START Data provided

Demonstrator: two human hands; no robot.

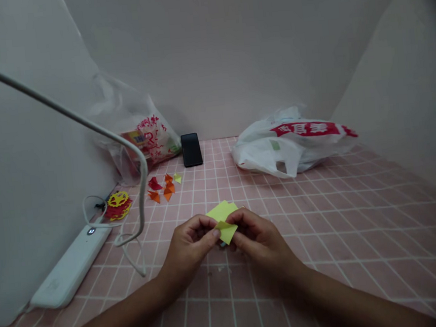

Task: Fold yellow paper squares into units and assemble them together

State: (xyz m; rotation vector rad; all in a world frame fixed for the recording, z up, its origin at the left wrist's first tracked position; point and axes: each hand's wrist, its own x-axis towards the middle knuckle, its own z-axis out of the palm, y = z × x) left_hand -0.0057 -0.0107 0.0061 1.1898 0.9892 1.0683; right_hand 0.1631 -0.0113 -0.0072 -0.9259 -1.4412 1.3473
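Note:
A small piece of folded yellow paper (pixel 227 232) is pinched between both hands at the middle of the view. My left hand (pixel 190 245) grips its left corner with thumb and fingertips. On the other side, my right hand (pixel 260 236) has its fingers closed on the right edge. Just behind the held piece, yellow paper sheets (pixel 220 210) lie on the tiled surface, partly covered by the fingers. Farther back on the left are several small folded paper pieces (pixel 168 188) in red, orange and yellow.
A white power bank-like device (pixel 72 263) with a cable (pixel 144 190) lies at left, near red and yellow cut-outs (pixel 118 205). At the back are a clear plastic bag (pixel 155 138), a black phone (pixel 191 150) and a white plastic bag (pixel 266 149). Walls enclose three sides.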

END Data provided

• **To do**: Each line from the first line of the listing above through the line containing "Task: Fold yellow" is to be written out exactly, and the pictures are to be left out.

• **Output for this task**:
Demonstrator: two human hands; no robot.


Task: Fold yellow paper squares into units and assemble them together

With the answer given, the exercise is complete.